- [ASSIGNED TASK]
State how many lines in the listing below include the word "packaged". Give nothing but the number.
--------
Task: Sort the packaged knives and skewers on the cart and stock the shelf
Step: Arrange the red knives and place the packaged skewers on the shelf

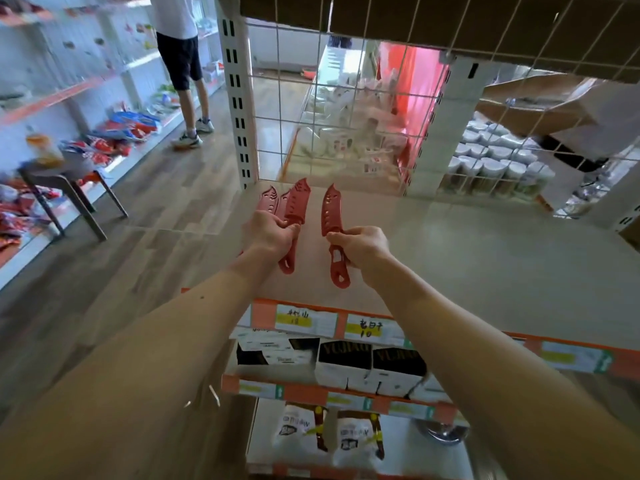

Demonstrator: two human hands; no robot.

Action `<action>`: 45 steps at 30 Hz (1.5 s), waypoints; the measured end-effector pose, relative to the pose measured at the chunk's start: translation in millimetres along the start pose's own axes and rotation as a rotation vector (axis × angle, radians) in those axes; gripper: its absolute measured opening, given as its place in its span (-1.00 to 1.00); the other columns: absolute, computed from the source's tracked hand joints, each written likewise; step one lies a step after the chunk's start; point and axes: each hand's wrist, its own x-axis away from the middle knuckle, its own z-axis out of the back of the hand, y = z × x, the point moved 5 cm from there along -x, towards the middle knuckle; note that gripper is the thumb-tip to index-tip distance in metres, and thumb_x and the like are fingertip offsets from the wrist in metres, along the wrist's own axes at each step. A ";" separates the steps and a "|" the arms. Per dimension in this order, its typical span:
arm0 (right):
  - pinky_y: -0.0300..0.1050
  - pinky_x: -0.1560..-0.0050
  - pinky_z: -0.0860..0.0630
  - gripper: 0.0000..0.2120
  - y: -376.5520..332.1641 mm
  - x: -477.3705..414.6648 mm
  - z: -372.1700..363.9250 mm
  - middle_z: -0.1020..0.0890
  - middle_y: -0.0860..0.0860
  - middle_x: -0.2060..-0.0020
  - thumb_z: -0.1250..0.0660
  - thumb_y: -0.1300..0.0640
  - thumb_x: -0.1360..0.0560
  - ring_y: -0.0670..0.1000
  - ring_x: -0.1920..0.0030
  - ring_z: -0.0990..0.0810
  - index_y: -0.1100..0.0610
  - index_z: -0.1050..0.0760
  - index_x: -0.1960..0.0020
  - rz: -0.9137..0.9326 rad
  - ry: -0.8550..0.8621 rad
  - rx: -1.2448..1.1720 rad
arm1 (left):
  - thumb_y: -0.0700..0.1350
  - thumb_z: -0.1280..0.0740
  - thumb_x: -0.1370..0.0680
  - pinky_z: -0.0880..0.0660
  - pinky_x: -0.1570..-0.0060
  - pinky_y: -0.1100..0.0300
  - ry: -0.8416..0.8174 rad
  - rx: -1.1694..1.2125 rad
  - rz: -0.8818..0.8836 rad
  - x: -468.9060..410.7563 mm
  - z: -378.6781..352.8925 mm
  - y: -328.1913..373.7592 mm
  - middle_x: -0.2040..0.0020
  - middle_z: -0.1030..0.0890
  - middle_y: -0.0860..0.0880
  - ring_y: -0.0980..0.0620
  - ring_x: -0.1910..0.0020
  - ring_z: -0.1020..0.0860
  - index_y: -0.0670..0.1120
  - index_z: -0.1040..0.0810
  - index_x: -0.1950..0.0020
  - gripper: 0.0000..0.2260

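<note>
Several red knives in hand, none yet set down. Head view, looking forward and down: grips a fan of red knives [294,202], three by the look of it, in the left hand [273,233], left fingers [290,233] curled tight round the handles, sheathed blades pointing away toward the wire grid [346,116] at the back. Pinches a single red knife [331,207] in the right hand [360,249], right fingers [341,238] clamped at the junction of blade cover and handle, handle end hanging back toward the camera. Holds the two lots just beside each other but apart, in the air over the pale shelf [467,258], near its left end, seemingly touching nothing there.

Judged as early in the stocking step: sorting apparently under way between the two hands, with laying out or hanging on this shelf left to do. No cart and no skewers anywhere in view, so no telling the amount of stock left to sort.

Lower down, behind an orange rail [620,363] with price labels [306,320], rows of black-and-white boxes [344,362] already in place, and bagged goods [294,431] on the tier beneath. Off to the left, a stool [69,188] carrying blurred items, and another person [180,57] standing in the aisle by the far shelving.
</note>
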 end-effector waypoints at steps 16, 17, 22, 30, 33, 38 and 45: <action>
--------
- [RESPONSE TO THE TASK]
2